Planta Med 2015; 81 - PW_170
DOI: 10.1055/s-0035-1565794

Principal component analysis of metabolites in urine from rats treated with procyanidin A2 and two oligomeric procyanidin fractions from cranberry

K Schötz 1, C Erdelmeier 1, E Koch 1
  • 1Dr. Willmar Schwabe Pharmaceuticals, 76227 Karlsruhe, Germany

Cranberry (Vaccinium macrocarpon) fruits are widely used for the prevention and treatment of urinary tract infections. The mode of action is usually explained with an inhibition of bacterial adherence to the urothelium due to the content of oligomeric procyanidins (OPC) with A-type bonding. However, oral bioavailability of OPC is limited and it is unlikely that they reach the urinary tract as such. Instead, it is assumed that metabolites like procyanidin dimer A2 (PC-A2) or further degraded compounds contribute to the biological effect. Therefore, changes of the urinary metabonom may be helpful for identifying relevant marker substances or even metabolites.

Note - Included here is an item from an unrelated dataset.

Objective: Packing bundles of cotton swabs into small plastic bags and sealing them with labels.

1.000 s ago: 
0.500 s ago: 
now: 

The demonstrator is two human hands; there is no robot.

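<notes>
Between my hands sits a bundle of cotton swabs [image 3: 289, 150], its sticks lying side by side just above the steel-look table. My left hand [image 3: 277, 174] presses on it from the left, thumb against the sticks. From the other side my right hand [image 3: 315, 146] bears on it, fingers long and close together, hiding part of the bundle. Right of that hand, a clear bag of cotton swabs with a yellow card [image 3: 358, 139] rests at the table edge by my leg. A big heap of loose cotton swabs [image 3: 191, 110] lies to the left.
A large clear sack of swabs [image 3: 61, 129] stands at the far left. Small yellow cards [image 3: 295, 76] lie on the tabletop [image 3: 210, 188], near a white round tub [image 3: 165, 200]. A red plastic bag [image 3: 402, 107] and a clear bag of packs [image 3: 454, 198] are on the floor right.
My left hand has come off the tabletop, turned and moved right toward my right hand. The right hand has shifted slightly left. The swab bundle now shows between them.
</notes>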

Each four rats were treated orally with vehicle, pure PC-A2 or two OPC fractions with different degrees of polymerization (DP), respectively. Urine samples were collected during defined intervals over a period of 48h. Besides quantification of PC-A2, all further detected signals were characterized by PES-HPLC-MS2. More than 100 signals were identified by mass (m/z), retention time, and area, and were subjected to group comparison by principal component analysis (PCA).

PC-A2 was not bioavailable (LLOQ: 5 ng/mL) when applied in form of the pure compound (50 mg/kg) or an enriched extract (500 mg/kg) containing mainly OPC with a DP about > 6. Interestingly, PC-A2 was detected at a concentration close to LLOQ (6.7 ± 4.8 ng/mL) when given as an extract (500 mg/kg) containing mainly OPC with a low DP (about < 6) including approx. 5% of this dimer. PCA revealed that urine samples from the four different groups clearly separated into distinct clusters applying OPLS-DA classification (SIMCA P version 13).

The results indicate that PC-A2 has a negligible oral bioavailability. While OPC with a higher DP are obviously not metabolized into PC-A2, it cannot be excluded that OPC with a lower DP are metabolized to PC-A2. Thus, the changes in the urinary metabonom observed by PCA are obviously due to other constituents.